◆ **What this task involves**: Could you filter the listing for lines with the word "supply" and return them?

◆ **Given data**:
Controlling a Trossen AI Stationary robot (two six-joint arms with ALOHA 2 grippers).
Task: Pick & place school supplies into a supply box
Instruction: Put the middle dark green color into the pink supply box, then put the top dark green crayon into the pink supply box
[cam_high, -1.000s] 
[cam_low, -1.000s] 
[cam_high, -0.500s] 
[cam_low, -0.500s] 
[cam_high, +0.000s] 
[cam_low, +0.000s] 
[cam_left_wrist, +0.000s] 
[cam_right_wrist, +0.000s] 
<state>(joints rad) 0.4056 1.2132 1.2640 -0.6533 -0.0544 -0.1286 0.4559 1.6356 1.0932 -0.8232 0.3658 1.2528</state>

◆ **Final answer**:
Task: Pick & place school supplies into a supply box
Instruction: Put the middle dark green color into the pink supply box, then put the top dark green crayon into the pink supply box

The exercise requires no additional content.